- **Exercise objective**:
Going through the data below, please show each line containing the string "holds".

START Dataset records

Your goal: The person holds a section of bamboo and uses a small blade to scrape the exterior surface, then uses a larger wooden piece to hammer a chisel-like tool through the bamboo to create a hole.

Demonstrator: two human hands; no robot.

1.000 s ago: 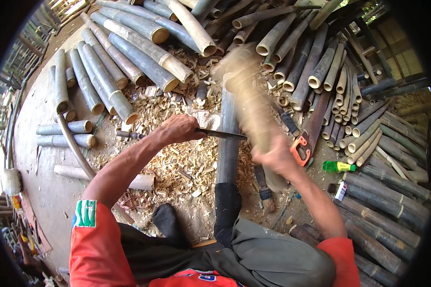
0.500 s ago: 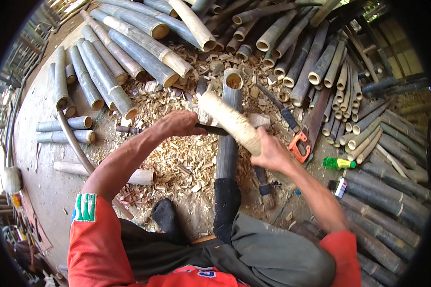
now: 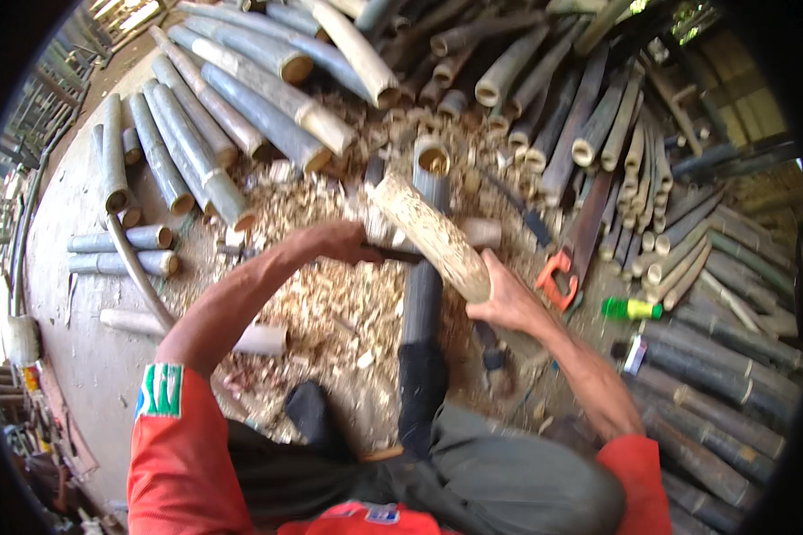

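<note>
The club [image 3: 433, 236] is pale, rough, chipped wood; the bamboo [image 3: 422, 294] is smooth, matt grey-green (shavings [image 3: 330, 308] dry, flaky).

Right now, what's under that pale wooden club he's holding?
Under the pale wooden club lie a blade's dark back and an upright dark bamboo tube; the edge is covered.

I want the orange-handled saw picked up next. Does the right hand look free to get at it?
Probably not right now: the right hand is gripping the pale wooden club. The saw itself lies uncovered just beside that hand.
</note>
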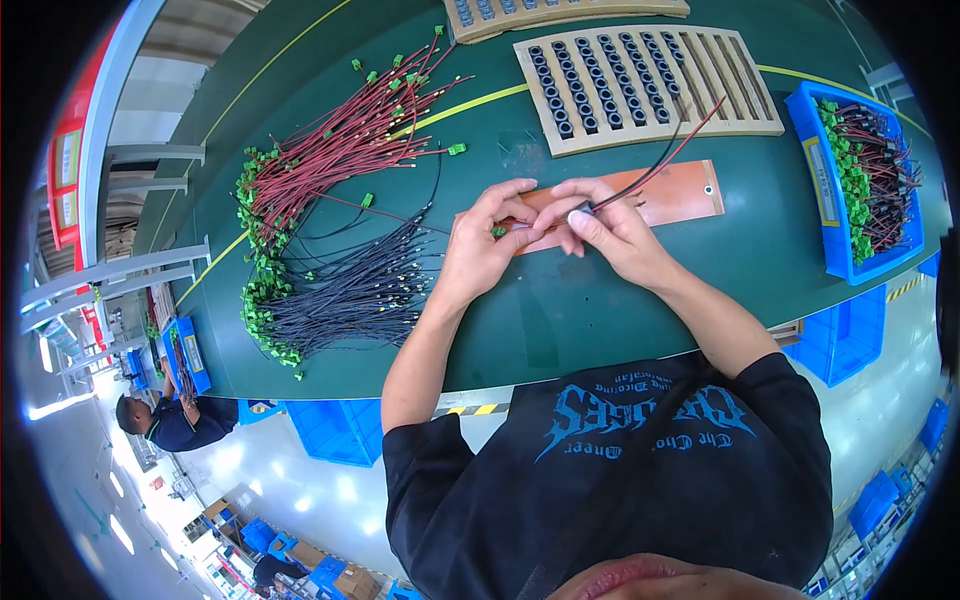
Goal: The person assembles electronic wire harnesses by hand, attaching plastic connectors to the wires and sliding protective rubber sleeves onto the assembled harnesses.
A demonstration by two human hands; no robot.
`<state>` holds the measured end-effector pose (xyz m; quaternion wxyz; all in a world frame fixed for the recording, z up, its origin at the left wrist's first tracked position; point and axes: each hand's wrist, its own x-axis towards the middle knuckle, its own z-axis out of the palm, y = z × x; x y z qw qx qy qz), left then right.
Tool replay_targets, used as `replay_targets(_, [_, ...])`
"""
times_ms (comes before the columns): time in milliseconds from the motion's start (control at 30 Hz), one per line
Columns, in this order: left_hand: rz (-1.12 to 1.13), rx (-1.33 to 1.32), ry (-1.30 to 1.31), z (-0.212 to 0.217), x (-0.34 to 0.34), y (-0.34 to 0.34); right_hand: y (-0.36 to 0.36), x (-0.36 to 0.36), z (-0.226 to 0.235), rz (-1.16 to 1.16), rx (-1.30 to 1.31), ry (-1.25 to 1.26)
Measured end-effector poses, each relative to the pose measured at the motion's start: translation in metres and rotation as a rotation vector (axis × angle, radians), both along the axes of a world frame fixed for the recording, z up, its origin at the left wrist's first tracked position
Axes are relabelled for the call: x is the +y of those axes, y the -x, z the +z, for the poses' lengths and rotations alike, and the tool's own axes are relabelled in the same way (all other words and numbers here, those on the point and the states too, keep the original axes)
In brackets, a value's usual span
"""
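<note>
My two hands meet over an orange-brown flat strip [685,195] on the green table. My left hand [476,250] is closed, with a small green connector [498,231] showing between its fingers. My right hand [625,243] pinches a small black cylindrical part [581,209] between thumb and fingers. From that part a red and a black wire [662,163] rise to the upper right. The fingertips nearly touch, and what lies between them is partly hidden. Left of the hands lie a pile of red wires [335,150] and a pile of black wires [350,300], both with green connectors.
Beyond the hands stands a slotted tan tray [705,125] with rows of black ring-like parts; another tray [570,14] sits behind it. A blue bin [838,235] of wired parts is at the right. Blue crates [340,430] stand below the table edge. Another person [190,420] works at far left.
</note>
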<state>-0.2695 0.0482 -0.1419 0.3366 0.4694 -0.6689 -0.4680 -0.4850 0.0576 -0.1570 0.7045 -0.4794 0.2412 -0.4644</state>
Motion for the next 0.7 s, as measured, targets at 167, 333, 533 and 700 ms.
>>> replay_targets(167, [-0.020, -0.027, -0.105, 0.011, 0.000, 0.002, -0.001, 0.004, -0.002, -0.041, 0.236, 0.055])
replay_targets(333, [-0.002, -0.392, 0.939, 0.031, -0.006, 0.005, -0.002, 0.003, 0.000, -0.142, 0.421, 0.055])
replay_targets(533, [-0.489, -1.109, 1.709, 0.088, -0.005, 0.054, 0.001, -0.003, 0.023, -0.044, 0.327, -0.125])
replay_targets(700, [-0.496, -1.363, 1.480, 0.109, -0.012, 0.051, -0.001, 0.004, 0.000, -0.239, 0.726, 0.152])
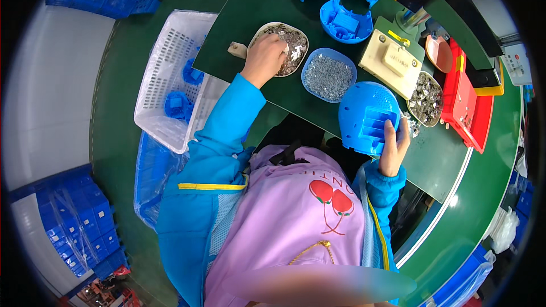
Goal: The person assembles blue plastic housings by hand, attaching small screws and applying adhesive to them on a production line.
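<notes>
My left hand [265,58] reaches into a pale bowl [305,41] of small shiny metal pieces. Its fingers are curled together at the pieces, and what they pinch is hidden. In my right hand [393,150] is a blue plastic housing [364,105], rounded at the top with a slotted recess, gripped by its right side near the table's front edge. Between the two hands stands a blue bowl [329,75] full of small metal parts, possibly screws. Right of the housing, another bowl [426,99] contains small metal pieces, and some bright bits [410,125] lie beside it.
Several more blue housings [346,21] lie at the back. A cream fixture block [392,59] sits on a press base at the right, near a red bin [459,102]. Left of the green table, a white crate [165,74] contains blue parts. A small block [237,50] lies beside the left bowl.
</notes>
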A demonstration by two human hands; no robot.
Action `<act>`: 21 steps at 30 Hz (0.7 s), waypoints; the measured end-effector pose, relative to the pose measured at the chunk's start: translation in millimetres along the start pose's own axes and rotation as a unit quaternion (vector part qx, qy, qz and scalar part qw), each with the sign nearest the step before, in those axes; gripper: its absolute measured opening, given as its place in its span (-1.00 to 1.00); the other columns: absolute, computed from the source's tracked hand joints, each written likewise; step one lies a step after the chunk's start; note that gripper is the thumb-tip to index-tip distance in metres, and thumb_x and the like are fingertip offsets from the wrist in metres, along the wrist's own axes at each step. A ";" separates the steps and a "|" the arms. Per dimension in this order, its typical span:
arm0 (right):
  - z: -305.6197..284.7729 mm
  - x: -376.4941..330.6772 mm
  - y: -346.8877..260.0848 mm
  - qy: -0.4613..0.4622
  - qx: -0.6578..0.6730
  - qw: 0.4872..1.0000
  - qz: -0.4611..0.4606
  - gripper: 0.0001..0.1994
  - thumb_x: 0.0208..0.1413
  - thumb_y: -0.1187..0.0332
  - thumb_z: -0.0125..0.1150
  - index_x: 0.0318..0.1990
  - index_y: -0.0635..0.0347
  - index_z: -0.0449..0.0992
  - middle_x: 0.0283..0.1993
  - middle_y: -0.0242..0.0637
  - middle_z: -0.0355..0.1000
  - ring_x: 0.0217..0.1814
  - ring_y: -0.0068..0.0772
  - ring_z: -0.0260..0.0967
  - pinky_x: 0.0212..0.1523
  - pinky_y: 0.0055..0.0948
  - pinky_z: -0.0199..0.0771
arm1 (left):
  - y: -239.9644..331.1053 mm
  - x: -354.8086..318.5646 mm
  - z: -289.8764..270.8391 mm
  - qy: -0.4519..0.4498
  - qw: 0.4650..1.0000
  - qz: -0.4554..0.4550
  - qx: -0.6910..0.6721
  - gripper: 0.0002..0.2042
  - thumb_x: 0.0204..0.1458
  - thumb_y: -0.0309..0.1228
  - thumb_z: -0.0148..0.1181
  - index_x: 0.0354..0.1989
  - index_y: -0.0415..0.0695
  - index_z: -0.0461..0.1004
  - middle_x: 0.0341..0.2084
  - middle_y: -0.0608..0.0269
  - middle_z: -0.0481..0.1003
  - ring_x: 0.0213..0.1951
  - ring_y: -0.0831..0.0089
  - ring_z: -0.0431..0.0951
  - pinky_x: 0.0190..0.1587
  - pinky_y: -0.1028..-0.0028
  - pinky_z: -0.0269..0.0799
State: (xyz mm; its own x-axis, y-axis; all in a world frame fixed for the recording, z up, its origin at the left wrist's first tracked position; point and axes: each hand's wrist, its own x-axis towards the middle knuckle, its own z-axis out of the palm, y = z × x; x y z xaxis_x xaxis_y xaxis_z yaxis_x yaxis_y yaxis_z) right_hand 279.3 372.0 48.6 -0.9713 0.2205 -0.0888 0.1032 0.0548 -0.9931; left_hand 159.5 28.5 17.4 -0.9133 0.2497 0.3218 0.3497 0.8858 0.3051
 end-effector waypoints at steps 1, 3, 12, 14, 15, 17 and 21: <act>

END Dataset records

- **Answer to this problem**:
Your goal: The person holds a section of bamboo and uses a small blade to scrape the exterior surface, then uses a larger wooden piece to hammer a chisel-like tool through the bamboo to create a hole.
`<state>` holds the measured end-effector pose (xyz m; quaternion wxyz; all in a world frame fixed for the recording, z up, its origin at the left wrist's first tracked position; point and axes: each hand's wrist, its own x-axis towards the middle knuckle, its own z-axis out of the palm, y = z × x; x y z qw qx qy qz), left then right.

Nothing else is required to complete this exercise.